Cuando hablamos de del amor de pareja el amar implica aprender a mostrarse tal y
como uno es, implica quitarse las mascaras, y para hacer alusión a una docente
(Dra. Salazar), ella mencionaba que el amor implica “quitarse las corazas”
aquellas que siempre nos protegieron del mundo exterior, pero al haber permanecidas
pegadas tanto tiempo en el cuerpo hasta se colaron a nuestra piel y el
quitarlas es muy doloroso, pero en el momento que nos vemos libres de ellas
recién podemos tener un contacto real con el otro y de este contacto real podrá
nacer la verdadera intimidad del conocimiento “real de ese otro”.

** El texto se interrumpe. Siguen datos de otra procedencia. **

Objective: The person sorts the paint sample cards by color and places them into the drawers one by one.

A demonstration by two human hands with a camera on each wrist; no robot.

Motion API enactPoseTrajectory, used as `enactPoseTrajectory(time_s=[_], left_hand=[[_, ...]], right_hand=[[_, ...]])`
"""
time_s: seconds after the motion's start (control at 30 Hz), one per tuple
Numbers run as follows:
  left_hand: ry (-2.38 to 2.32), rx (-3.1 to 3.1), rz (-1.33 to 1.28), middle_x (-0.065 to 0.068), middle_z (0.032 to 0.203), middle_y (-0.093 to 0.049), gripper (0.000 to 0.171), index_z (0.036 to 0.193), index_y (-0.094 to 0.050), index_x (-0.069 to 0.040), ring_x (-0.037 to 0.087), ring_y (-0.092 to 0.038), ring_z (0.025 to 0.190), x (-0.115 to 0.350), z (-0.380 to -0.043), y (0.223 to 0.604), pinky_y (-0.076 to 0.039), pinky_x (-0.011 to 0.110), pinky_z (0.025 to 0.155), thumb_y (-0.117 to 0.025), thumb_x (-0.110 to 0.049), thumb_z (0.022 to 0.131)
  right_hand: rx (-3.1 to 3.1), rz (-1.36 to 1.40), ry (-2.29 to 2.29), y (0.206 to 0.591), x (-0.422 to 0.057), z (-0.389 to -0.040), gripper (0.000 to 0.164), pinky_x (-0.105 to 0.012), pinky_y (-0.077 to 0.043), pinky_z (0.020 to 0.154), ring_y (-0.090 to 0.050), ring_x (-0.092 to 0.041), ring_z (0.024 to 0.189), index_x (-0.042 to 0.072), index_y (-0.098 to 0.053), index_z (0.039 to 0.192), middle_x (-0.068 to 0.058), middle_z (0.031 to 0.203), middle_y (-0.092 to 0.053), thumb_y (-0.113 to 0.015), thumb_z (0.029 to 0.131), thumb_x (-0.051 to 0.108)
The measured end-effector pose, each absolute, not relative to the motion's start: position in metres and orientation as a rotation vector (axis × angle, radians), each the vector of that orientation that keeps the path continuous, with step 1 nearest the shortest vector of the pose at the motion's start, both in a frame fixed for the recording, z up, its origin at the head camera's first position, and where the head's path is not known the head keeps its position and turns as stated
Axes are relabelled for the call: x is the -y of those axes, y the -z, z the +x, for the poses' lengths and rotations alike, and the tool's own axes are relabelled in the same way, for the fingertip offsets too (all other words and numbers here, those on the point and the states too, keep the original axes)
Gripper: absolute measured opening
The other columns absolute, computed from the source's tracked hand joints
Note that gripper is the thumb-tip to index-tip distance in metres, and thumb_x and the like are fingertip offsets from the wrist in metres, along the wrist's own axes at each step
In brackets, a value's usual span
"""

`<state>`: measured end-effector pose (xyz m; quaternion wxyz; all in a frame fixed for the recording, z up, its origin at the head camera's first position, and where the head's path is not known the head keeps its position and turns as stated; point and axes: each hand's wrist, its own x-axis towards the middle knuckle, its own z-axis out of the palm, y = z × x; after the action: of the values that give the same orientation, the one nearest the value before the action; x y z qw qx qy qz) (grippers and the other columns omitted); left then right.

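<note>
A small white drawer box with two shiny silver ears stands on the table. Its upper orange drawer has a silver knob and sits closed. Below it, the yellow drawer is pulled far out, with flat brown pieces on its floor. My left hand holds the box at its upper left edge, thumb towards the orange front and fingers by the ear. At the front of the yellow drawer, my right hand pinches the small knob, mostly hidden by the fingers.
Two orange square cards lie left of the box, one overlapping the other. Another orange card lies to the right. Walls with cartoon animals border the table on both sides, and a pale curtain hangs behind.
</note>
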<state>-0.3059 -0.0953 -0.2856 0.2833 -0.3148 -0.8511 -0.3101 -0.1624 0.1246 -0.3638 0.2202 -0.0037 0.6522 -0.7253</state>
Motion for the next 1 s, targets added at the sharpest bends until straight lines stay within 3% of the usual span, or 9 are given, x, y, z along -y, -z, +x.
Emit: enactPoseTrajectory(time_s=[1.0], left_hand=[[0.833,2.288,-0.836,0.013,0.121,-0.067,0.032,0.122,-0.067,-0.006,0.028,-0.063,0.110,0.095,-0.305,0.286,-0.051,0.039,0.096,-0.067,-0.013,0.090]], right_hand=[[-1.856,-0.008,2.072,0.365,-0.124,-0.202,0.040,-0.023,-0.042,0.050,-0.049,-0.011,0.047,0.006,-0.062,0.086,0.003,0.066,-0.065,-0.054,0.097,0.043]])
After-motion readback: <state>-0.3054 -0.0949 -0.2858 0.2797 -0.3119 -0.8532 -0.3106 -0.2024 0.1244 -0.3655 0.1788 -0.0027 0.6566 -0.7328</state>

Indudablemente el amor duele, no solo porque implica
deshacernos de nuestras corazas, si no porque al momento de entrar de nuevo en
ellas algo en nosotros abra cambiando y ese encuentro cercano con el otro habrá
dejado su marca, el amor duele porque implica transformación, dejamos lo
conocido para ir de la mano de la incertidumbre, pero al mismo tiempo nos ayuda
conocer y reconocer nuestras aptitudes, nos descubrimos haciendo cosas que no
sabíamos que podíamos hasta el momento de nuestra transformación.

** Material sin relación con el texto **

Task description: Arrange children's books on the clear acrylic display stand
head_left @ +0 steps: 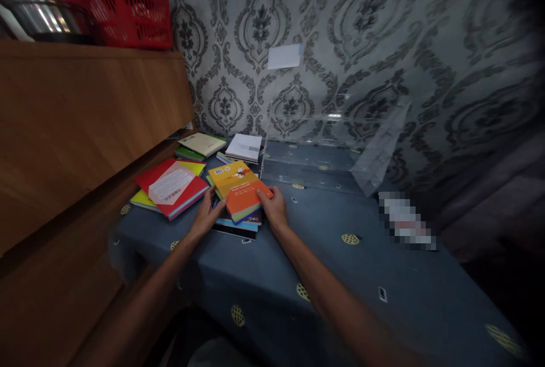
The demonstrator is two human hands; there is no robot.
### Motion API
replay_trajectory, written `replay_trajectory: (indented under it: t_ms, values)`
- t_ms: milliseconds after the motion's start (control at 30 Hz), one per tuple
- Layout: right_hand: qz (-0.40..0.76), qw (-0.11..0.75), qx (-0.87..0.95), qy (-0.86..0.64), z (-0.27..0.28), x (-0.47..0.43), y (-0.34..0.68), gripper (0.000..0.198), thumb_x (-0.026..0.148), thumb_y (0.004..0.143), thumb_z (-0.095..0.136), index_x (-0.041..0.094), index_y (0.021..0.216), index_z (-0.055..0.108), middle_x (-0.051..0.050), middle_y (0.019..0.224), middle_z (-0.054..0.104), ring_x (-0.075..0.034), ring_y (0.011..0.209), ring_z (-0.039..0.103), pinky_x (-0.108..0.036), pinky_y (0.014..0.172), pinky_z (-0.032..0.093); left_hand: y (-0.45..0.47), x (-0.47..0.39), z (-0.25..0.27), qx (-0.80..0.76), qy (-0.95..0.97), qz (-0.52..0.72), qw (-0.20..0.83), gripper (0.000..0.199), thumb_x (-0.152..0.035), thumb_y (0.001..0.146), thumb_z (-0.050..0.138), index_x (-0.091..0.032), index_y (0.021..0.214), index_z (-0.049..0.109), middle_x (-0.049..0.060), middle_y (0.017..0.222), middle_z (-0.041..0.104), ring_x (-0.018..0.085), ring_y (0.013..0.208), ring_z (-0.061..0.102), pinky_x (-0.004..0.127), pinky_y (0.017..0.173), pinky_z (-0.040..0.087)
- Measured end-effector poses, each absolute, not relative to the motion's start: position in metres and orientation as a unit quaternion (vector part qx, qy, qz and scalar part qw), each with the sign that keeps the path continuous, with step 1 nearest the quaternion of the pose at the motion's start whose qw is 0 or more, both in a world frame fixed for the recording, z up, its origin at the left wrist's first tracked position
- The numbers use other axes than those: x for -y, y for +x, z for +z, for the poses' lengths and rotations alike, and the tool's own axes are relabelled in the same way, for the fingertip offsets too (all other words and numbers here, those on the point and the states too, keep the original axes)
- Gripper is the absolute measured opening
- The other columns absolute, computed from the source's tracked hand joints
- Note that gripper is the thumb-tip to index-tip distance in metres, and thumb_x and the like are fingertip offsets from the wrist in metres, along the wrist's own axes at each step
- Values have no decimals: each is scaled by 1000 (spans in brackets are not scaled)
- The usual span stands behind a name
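An orange and yellow book (pixel 240 185) with a small cartoon picture and a barcode lies at an angle on top of a pile of books (pixel 251 226). My right hand (pixel 275 206) grips its right edge, thumb on the cover and the other fingers partly hidden. At the left side of the same pile is my left hand (pixel 207 215), thumb and fingers apart at the book's edge; whether it bears any weight I cannot tell. Just left of that hand, a red book (pixel 149 177) with a pale printed panel lies over a yellow one (pixel 142 199).
Behind are a cream book (pixel 201 143) and a white book pile (pixel 244 146). A clear plastic rack (pixel 315 154) stands against the patterned wall. A blurred-out item (pixel 406 222) lies right on the blue tablecloth (pixel 323 253). A wooden cabinet (pixel 93 106) bears a red basket (pixel 140 4) and metal bowl (pixel 51 15).
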State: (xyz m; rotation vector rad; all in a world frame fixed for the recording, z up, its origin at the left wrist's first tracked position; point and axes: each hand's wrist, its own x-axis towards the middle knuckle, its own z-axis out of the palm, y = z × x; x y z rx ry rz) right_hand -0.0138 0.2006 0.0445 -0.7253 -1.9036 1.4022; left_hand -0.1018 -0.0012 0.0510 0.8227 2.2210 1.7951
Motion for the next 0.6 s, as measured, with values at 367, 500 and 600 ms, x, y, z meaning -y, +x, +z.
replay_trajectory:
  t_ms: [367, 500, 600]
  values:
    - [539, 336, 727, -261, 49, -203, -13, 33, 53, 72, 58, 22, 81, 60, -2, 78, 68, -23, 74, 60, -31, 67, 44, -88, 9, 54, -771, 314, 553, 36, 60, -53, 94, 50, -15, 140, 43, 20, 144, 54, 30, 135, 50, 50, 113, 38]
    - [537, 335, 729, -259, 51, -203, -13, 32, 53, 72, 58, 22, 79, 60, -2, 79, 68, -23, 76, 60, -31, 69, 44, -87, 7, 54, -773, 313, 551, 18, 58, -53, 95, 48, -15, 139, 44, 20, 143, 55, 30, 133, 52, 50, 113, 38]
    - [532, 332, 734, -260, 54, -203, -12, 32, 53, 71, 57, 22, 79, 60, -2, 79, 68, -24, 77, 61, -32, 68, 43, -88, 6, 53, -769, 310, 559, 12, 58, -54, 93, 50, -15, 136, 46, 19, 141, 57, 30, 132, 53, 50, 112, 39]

El amor transforma no importa la historia, pero siempre transforma porque el amor en nuestra
vida habrá producido un cambio interior,
seamos o no consientes de ellos.
Es maravilloso comprender que el amor es aquello que
mueve al mundo y que sin el nada tendría el mismo sentido, es más NADA tendría
sentido, tal cual es expresado en la biblia.
Para poder
alcanzar un amor verdadero de pareja, el camino se hace largo y lleno de
obstáculos desde los personales (esperar que el otro me de lo que no me dieron)
procesos no concluidos de desvinculación de la familia, pasando por los mismos
obstáculos que implica la creación de un “nosotros” con la pareja.
El
cantante Marcos Vidal en su canción “Uña y carne” dice: No me debes nada y sigues a mi lado, ya estoy sospechando que me
quieres, casi ya 8 años y aunque me conoces todavía estas aquí ya no es ilusión, no son sueños ni quimeras
es mi vida real…
El amor verdadero también nos obliga a la incertidumbre de los
sentimientos del otro, porque jamás podremos estar seguros de la intensidad ni
siquiera de la existencia de sus sentimientos, pero una de las frases que creo que ejemplifica perfectamente
es aquella que dice: “el amor no es para incompletos”[2], no es
esperar a alguien para que nos complete y así convertirnos en uno solo, se debe
ver al amor como la posibilidad de compartir la vida con otro ser totalmente
completo y entre ambos comenzar a construir nuevos objetivos conjuntos sin
dejar de lado las metas personales. El amor de pareja debe ser el “decidir
compartir” mi vida al lado de otro ser humano en completa libertad.